Soap and pond are both such nice words, pond especially. You think: small, quiet, calm, clear. And the ducks.

which is okay but that’s not what I would have written. She didn’t have an entry for ‘interesting’ but her entry for ‘infinity’ was interesting:

INFINITY

Justin came home from school with the announcement that he had just learned what even and odd numbers were. Okay, I said. So tell me: What’s infinity, even or odd? I certainly didn’t have an answer in mind; I posed it only as a fun, unanswerable kind of question. He thought about it for a moment, then concluded: Mom, infinity is an 8 on its side, so it is an even number.

Infinity
If you think this book might feel a bit like Erma Bombeck then you’re probably not that far off the mark. The clue is in the title and in the book’s foreword:

I was not abused, abandoned, or locked up as a child. My parents were not alcoholics, nor were they ever divorced or dead. We did not live in poverty, or in misery, or in an exotic country. I am not a misunderstood genius, a former child celebrity, or the child of a celebrity. I am not a drug addict, sex addict, food addict, or recovered anything. If I indeed had a past life, I have no recollection of who I was.

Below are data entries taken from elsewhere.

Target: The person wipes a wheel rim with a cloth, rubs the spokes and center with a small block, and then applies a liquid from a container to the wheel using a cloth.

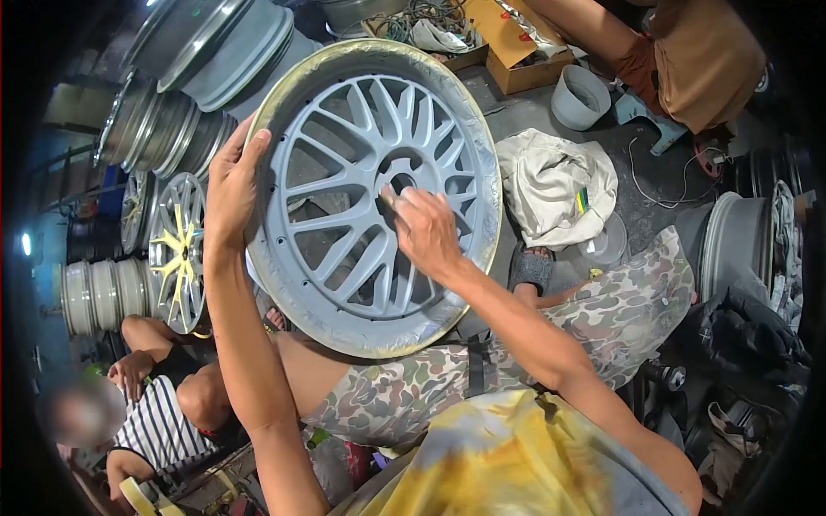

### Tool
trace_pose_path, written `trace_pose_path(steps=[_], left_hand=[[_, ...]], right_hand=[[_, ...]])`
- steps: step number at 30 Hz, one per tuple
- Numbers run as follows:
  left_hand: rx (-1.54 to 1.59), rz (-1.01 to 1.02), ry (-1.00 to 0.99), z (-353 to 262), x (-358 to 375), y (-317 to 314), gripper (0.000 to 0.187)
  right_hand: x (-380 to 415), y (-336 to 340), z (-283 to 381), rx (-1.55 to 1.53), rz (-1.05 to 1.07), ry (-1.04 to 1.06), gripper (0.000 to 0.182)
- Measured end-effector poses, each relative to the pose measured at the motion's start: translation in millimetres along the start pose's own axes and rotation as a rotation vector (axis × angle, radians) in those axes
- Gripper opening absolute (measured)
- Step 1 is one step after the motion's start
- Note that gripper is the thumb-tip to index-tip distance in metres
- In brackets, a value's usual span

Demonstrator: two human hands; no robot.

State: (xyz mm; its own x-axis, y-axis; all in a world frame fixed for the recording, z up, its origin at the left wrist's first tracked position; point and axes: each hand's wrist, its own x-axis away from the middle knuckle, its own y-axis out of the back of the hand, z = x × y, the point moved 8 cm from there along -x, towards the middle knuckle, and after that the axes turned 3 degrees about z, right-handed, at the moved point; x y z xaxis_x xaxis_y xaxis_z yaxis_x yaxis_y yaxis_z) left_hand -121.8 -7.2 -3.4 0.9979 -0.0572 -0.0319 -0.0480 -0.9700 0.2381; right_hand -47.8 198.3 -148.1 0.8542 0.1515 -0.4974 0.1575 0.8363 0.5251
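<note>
A large grey multi-spoke wheel rim [379, 232], its outer lip covered with pale yellowish tape, stands tilted over my camouflage-clad lap. My left hand [234, 182] grips the rim's left edge, thumb on the front face and fingers behind. Over the hub, just right of centre, my right hand [422, 225] is closed, its fingertips pinched near the centre hole. A small tan edge shows at those fingertips; what it belongs to is too small to make out.
Stacked wheels [172, 120] stand at the upper left, above a yellow-and-silver wheel [178, 254]. A person in stripes [163, 426] sits lower left. Cream cloth [559, 185], a grey bucket [581, 96] and a cardboard box [525, 76] lie beyond. Another person's brown garment [710, 64] shows upper right.
</note>
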Motion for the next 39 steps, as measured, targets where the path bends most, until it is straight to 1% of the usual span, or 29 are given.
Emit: trace_pose_path(steps=[2,3,4,6,8,10,11,12,14,15,16,18,19,22,23,24,26,27,30,32,34,35,36,38,39], left_hand=[[-0.036,-0.013,0.018,0,2,3,0.051],[-0.093,-0.018,0.021,-7,5,0,0.051],[-0.096,-0.018,0.016,-5,4,2,0.051],[0.001,-0.008,-0.004,2,-1,3,0.051],[0.011,-0.023,0.01,5,-1,5,0.049],[0.012,-0.047,0.036,4,5,7,0.047],[-0.013,-0.043,0.043,-1,7,4,0.049],[-0.035,-0.039,0.041,-5,7,2,0.05],[-0.045,-0.034,0.009,-1,4,4,0.051],[-0.01,-0.032,0.008,0,4,3,0.048],[0.023,-0.034,0.007,1,3,4,0.046],[-0.02,-0.054,0.018,2,4,7,0.046],[-0.052,-0.05,0.014,2,4,6,0.046],[-0.05,-0.025,-0.004,-1,3,4,0.046],[-0.035,-0.036,-0.016,-3,3,4,0.046],[-0.018,-0.05,-0.018,-3,4,5,0.046],[-0.032,-0.052,-0.021,0,1,11,0.046],[-0.056,-0.038,-0.008,2,-1,12,0.047],[-0.075,-0.006,0.02,0,1,8,0.048],[-0.043,-0.02,0.0,3,-2,10,0.049],[-0.031,-0.009,-0.013,-3,-1,7,0.051],[-0.043,-0.026,0.002,-4,1,8,0.051],[-0.06,-0.039,0.021,-2,3,9,0.051],[-0.029,-0.007,0.012,6,1,12,0.051],[-0.048,-0.016,0.014,4,1,12,0.051]], right_hand=[[-11,0,-19,0.108,0.001,-0.047,0.029],[-20,2,-28,0.09,-0.062,-0.083,0.031],[-19,0,-24,0.089,-0.068,-0.08,0.031],[-13,-3,0,0.012,0.001,0.045,0.03],[-13,-2,-3,0.044,0.045,0.055,0.03],[-16,-1,-36,0.11,-0.021,-0.031,0.031],[-10,3,-48,0.098,-0.095,-0.065,0.031],[-4,4,-50,0.099,-0.098,-0.056,0.031],[24,1,-55,0.122,0.044,-0.179,0.025],[32,-2,-55,0.073,0.101,-0.243,0.024],[28,-3,-57,0.076,0.105,-0.242,0.024],[18,-3,-57,0.115,0.03,-0.197,0.024],[6,-4,-58,0.076,0.021,-0.156,0.024],[4,-4,-57,0.09,0.033,-0.171,0.026],[14,-1,-54,0.121,-0.029,-0.1,0.028],[14,3,-52,0.125,-0.03,-0.09,0.028],[23,-4,-55,0.05,0.089,-0.175,0.03],[14,-4,-50,0.09,0.033,-0.094,0.03],[-14,-4,-42,0.07,0.026,-0.071,0.031],[0,-5,-50,0.071,0.024,-0.075,0.031],[22,-4,-59,0.072,0.066,-0.173,0.03],[24,-3,-59,0.071,0.03,-0.156,0.03],[19,-4,-55,0.07,0.038,-0.156,0.03],[-3,-6,-42,0.005,0.018,-0.143,0.029],[-12,-7,-30,0.0,-0.007,-0.065,0.027]])
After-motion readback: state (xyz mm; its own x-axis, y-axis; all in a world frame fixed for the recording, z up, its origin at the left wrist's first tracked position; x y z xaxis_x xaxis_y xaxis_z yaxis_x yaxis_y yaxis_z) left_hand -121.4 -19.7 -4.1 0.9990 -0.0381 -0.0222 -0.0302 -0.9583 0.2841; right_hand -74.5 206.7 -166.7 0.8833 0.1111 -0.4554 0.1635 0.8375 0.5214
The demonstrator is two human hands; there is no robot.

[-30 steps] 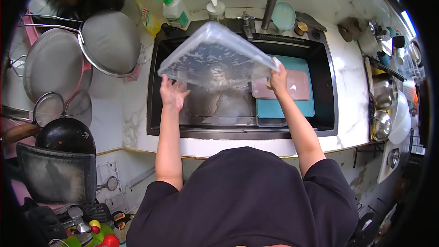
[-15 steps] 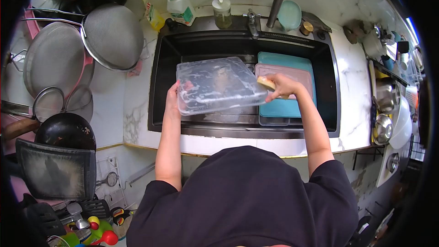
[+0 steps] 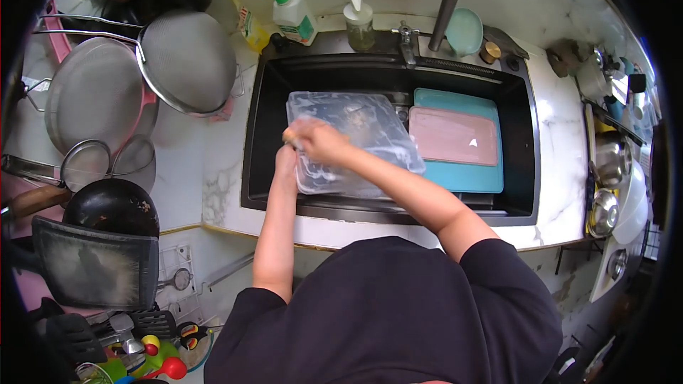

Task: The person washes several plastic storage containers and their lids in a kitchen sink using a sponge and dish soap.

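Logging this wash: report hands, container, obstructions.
Right hand pressing sponge to soapy clear container. Left hand at its left edge. Pink lid, teal lid close on the right.

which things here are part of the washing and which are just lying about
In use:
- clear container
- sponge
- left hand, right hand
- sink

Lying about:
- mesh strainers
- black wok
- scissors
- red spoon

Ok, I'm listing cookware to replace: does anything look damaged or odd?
The square black pan at left has a pale, worn-looking patch, and the round black pan beside it has light, chipped-looking spots. Either could be residue instead.
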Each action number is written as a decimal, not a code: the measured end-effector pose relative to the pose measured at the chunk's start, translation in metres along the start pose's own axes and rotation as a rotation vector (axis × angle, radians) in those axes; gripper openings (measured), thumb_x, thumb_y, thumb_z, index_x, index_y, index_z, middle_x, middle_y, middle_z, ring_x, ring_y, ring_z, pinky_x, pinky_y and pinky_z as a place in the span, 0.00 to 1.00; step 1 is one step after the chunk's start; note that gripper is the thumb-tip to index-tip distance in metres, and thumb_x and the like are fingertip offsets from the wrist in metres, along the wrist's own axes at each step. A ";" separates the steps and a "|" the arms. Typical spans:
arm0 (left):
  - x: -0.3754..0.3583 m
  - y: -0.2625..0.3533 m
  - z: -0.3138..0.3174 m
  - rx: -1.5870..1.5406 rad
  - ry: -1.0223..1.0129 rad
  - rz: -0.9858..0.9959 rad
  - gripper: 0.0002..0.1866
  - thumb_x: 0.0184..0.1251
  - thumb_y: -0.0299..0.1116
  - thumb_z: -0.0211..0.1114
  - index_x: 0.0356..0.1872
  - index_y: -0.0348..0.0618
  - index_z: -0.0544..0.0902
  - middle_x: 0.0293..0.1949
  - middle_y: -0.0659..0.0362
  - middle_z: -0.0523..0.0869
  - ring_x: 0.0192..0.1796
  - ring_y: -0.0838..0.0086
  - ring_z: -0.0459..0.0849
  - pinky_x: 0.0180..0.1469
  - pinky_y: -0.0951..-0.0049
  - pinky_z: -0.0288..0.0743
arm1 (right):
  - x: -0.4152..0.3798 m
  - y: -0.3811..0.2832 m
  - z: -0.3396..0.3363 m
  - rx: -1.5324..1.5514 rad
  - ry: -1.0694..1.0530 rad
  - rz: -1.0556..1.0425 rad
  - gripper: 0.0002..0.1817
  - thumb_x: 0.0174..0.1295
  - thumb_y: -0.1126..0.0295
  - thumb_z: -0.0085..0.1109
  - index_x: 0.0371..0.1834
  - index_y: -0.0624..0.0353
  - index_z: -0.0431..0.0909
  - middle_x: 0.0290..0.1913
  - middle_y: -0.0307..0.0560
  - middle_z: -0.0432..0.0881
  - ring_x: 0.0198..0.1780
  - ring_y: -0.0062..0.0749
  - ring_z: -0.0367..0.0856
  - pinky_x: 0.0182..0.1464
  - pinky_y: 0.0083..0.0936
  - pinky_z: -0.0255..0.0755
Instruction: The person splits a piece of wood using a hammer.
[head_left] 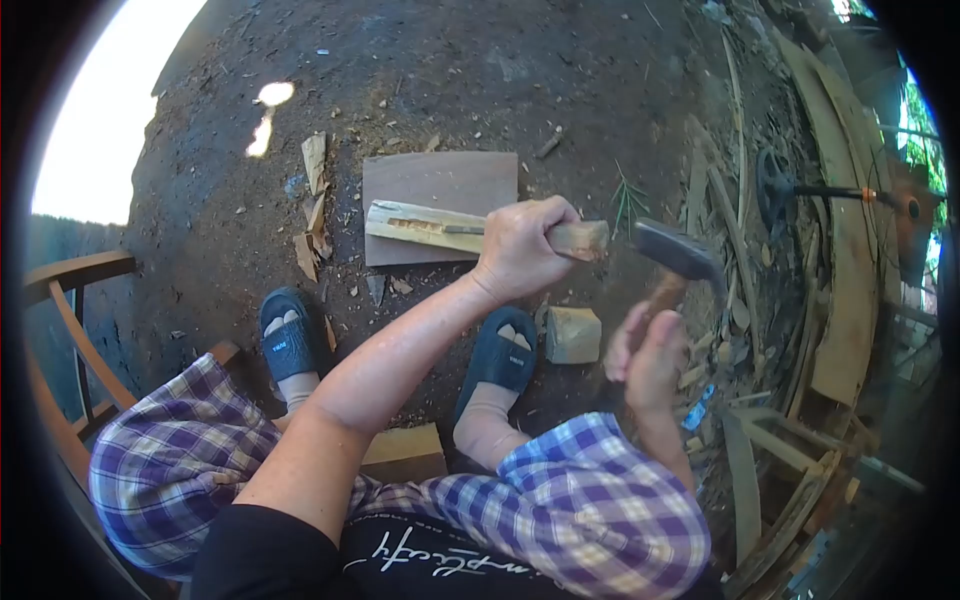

I have not survived against all odds.
I have not lived to tell.
I have not witnessed the extraordinary.

This is my story.

Think about it. That’s most people. And, like most people, Amy Krouse Rosenthal reads books although not so many write them. Anyway this is part of what she wrote in her book under ‘book’:

BOOK

To get a true sense of [a] book, I have to spend a minute inside. I’ll glance at the first couple of pages, then flip to the middle, see if the language matches me somehow. It’s like dating, only with sentences. Some sentences, no matter how well-dressed or nice, just don’t do it for me. Others I click with instantly. It could be something as simple yet weirdly potent as a single word choice (tangerine). We’re meant to be, that sentence and me. And when it happens, you just know.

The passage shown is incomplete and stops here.